Neither detective spoke, but Stern caught the glance between them.
“Okay, so here’s where the logic falls apart. FirstDate’s no longer the corner dry cleaner. We have tens of thousands of customers in the New York metropolitan area alone.” Stern was in full-blown sales-speak now. “People are busy. Dating at work’s a no-no. A service like ours has become as common as joining a gym. What you see as a coincidence between two women is yet another indication of just how common FirstDate has become in the lives of city singles. It’s no more coincidental than if both of these women read the New Yorker or bought groceries at D’Agostino’s.”
Ellie gave McIlroy a look that said, Get a load of this guy.
“We have more than coincidence,” McIlroy argued. “The killer left us a message.”
The bluntness of the assertion caught Stern off guard. “I certainly wish we could have started the conversation there. The person who killed these women contacted you?”
McIlroy clarified the nature of the so-called message: the e-mail found in Amy Davis’s coat pocket, printed from somewhere other than her apartment. As Ellie heard the explanation through a stranger’s ears, she realized how tenuous their theory was.
So did Stern, crossing his arms. “I’m sorry, officers-”
“Detectives,” Ellie clarified.
“Of course. Detectives. I’m sorry, but I’m afraid I really can’t help you.”
“Can’t? Or won’t?”
“Both. With all frankness, it sounds like you’re grasping at straws. And, under those circumstances, I can’t just let you comb through our records at will. Now, if you come up with individual names, and can offer me some good reason why you need the information, maybe we’d be in a different boat-”
“Maybe?” Ellie asked. “I don’t think you understand how this works. We’ve got a city of eight million people, and we’ve winnowed our attention down to these few. And we’ve given you a reason-”

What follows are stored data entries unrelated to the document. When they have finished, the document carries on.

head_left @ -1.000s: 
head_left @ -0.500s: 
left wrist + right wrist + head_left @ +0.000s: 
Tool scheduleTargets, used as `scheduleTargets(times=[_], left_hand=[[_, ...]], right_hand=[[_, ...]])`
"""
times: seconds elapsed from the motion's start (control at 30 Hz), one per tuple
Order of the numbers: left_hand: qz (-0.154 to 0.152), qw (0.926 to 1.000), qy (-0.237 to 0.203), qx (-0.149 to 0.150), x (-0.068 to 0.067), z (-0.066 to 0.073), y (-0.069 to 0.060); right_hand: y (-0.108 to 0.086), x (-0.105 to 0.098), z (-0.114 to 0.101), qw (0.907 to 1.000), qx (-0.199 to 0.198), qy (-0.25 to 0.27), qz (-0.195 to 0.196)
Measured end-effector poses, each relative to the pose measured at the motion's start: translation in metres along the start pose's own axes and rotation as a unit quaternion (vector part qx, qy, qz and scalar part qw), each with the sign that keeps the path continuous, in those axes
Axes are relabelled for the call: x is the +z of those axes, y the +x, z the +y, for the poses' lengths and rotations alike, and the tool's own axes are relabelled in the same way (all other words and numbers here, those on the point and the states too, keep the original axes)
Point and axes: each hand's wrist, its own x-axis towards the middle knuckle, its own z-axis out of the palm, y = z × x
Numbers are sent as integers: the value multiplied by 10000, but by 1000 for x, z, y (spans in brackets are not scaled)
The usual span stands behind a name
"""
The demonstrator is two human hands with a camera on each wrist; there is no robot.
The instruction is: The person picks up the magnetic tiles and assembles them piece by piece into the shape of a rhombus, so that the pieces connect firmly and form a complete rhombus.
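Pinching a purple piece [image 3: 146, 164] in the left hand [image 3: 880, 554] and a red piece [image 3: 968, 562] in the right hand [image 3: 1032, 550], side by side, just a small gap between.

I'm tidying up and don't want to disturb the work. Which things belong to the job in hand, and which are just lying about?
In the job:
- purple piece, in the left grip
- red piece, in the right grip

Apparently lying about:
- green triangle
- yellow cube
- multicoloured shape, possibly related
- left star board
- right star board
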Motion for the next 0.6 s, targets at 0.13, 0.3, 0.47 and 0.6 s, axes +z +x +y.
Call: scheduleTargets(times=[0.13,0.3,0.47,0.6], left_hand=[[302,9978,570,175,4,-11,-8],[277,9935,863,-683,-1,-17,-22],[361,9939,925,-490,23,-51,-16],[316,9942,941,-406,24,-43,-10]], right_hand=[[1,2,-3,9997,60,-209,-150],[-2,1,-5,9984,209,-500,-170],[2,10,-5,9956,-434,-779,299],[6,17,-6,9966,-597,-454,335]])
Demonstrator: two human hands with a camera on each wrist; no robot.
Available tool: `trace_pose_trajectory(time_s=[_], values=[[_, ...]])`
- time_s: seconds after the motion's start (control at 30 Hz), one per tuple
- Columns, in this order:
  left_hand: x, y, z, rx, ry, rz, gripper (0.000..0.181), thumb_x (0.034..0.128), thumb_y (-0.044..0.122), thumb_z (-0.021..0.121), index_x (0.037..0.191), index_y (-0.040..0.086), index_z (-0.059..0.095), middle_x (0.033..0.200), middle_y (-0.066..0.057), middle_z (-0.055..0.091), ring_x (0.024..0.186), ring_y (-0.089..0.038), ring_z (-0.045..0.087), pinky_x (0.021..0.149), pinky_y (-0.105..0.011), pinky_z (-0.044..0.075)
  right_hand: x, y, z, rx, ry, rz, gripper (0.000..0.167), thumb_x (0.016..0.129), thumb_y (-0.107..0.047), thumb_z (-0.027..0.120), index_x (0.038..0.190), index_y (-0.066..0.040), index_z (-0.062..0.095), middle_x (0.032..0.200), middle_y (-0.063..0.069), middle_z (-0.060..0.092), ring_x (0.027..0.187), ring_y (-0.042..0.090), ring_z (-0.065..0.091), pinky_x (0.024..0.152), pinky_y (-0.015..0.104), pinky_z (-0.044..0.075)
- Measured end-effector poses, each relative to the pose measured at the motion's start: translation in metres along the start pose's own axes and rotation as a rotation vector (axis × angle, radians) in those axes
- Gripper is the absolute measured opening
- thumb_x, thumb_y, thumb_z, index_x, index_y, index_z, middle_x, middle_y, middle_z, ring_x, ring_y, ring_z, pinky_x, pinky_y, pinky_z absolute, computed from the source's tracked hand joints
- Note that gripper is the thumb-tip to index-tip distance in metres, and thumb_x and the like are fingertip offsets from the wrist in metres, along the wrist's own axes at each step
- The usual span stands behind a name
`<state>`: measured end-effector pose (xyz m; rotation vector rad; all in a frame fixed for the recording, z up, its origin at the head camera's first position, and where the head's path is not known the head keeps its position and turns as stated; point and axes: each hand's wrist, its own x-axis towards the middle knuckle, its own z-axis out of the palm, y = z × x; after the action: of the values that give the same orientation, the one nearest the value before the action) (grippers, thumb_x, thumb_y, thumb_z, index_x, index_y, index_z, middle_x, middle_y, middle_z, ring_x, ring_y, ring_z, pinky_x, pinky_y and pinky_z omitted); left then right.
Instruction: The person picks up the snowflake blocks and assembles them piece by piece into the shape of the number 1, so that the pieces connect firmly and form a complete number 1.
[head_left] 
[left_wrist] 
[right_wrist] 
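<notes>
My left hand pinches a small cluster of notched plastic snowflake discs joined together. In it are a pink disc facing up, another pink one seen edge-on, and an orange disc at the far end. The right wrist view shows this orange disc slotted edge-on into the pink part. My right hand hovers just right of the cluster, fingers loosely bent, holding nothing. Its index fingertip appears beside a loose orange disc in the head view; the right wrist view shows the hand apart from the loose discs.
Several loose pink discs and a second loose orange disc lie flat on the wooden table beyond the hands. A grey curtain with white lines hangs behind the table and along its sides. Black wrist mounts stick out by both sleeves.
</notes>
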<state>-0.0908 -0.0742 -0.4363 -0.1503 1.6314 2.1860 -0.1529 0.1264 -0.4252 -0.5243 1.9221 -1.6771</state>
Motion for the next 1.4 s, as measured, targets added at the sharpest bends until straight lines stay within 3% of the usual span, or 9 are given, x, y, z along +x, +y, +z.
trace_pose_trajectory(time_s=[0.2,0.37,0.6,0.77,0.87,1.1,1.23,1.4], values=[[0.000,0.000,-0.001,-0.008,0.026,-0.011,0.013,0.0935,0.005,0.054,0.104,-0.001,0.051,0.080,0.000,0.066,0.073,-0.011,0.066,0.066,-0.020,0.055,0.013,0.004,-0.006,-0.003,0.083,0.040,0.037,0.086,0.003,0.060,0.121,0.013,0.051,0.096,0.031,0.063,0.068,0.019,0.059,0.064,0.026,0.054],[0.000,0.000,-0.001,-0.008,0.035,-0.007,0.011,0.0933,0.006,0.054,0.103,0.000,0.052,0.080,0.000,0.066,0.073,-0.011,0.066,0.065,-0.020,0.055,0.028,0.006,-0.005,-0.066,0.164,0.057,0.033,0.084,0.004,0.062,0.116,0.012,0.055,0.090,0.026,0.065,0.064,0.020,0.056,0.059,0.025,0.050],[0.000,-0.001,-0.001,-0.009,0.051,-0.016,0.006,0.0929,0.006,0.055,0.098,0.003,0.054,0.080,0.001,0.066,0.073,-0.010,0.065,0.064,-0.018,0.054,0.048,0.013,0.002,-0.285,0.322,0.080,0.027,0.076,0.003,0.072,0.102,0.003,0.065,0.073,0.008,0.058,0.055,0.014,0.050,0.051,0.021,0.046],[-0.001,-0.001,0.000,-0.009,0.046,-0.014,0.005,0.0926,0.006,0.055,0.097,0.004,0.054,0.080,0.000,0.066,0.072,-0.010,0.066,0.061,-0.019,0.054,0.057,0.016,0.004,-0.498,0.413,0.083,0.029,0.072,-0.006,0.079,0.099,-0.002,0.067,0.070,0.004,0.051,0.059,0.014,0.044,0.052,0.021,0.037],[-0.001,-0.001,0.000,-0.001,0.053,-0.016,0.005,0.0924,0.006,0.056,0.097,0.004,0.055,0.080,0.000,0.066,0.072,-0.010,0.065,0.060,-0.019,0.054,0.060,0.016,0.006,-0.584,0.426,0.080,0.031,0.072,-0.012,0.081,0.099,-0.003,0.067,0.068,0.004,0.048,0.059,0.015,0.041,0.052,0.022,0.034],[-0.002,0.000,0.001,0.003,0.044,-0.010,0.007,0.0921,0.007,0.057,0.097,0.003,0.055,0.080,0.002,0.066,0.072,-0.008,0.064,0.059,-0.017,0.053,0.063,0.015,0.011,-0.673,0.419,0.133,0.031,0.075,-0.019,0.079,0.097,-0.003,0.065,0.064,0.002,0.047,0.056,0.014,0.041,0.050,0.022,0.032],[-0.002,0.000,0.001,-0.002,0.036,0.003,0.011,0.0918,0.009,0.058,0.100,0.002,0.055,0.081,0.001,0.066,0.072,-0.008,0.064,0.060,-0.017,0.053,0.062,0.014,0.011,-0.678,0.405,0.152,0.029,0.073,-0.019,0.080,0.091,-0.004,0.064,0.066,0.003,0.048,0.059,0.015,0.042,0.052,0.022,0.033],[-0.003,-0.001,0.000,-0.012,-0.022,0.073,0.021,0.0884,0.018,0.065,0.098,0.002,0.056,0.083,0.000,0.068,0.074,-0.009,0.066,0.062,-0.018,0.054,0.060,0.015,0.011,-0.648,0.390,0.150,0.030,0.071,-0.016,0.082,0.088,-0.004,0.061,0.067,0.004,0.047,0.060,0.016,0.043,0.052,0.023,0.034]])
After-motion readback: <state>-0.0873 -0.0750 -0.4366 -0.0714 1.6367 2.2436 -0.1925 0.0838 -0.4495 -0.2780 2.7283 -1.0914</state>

“But not a reason for looking into the lives of every single person on that list. Even if I treat your theory generously, there is at most one person on that list who deserves your attention. The rest deserve privacy, which is one of the most important assets FirstDate provides. If our customers can’t trust us, we won’t have many clients. And our service only works if we have a vast and diverse clientele.”
“Trust? You want to talk about trust?” Ellie pulled two crime scene photos from a manila envelope. “Caroline Hunter and Amy Davis chose to trust. They took a leap of faith. They put themselves out in front of a world of strangers because your company lures people in with the potential of companionship. Now they’re dead, and you’re saying you won’t help us. You won’t help them.”